• **WORK ITEM**:
Return the lines of the data below exactly. Start at the first and end with the line containing "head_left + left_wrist".
§
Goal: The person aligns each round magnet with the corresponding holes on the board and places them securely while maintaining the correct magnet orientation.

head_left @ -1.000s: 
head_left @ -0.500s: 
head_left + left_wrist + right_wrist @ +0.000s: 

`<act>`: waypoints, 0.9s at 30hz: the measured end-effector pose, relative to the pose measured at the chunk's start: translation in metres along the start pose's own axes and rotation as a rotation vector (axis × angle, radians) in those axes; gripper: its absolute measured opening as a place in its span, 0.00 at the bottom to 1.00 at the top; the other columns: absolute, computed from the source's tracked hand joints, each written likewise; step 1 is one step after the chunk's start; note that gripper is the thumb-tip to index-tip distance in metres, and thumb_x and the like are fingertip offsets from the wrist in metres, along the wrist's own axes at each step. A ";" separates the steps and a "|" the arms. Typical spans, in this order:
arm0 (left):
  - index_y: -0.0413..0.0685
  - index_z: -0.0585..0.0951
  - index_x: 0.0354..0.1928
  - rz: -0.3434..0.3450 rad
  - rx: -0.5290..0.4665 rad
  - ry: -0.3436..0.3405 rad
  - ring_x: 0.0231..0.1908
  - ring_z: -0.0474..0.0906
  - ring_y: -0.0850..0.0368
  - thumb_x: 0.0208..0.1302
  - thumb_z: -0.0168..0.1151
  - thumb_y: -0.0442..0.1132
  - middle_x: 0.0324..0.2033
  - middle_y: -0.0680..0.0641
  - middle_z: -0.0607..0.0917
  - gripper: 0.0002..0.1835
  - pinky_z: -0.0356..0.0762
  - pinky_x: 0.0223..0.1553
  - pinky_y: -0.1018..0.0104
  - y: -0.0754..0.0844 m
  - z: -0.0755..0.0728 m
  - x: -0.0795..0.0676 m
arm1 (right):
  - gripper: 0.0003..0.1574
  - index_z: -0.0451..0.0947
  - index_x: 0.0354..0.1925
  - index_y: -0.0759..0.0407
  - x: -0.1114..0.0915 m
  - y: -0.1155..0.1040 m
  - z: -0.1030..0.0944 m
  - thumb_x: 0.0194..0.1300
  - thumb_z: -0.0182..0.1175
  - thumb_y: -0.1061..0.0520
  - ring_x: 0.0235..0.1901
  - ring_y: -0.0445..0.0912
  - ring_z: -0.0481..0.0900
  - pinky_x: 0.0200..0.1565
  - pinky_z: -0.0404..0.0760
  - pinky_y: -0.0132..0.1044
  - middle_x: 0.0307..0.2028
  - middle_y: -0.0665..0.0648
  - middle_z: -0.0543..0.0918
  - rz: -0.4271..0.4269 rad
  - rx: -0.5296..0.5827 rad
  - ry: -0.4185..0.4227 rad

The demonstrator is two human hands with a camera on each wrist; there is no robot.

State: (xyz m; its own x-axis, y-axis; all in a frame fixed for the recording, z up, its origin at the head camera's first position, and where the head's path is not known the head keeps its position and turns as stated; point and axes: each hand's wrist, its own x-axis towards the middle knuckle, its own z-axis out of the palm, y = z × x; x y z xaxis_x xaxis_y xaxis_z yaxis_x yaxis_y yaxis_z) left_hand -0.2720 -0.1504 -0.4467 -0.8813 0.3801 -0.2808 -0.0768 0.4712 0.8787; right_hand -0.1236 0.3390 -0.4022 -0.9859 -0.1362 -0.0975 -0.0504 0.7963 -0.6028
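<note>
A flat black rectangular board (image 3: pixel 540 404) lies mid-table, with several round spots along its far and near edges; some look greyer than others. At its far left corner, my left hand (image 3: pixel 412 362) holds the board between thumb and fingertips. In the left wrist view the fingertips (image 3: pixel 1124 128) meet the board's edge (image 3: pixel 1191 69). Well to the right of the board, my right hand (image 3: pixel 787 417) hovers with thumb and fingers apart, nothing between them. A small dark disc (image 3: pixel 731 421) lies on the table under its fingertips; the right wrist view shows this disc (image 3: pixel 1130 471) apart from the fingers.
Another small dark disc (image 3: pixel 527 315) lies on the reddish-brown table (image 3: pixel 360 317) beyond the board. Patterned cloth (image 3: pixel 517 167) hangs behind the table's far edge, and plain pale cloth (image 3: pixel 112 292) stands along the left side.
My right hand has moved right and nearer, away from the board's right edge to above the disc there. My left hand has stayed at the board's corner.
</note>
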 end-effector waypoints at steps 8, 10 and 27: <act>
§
• **SOLUTION FOR THIS EXERCISE**:
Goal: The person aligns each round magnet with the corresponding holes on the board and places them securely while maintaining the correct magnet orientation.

head_left @ -1.000s: 
head_left @ -0.500s: 
head_left + left_wrist + right_wrist @ +0.000s: 

No further output is required for this answer.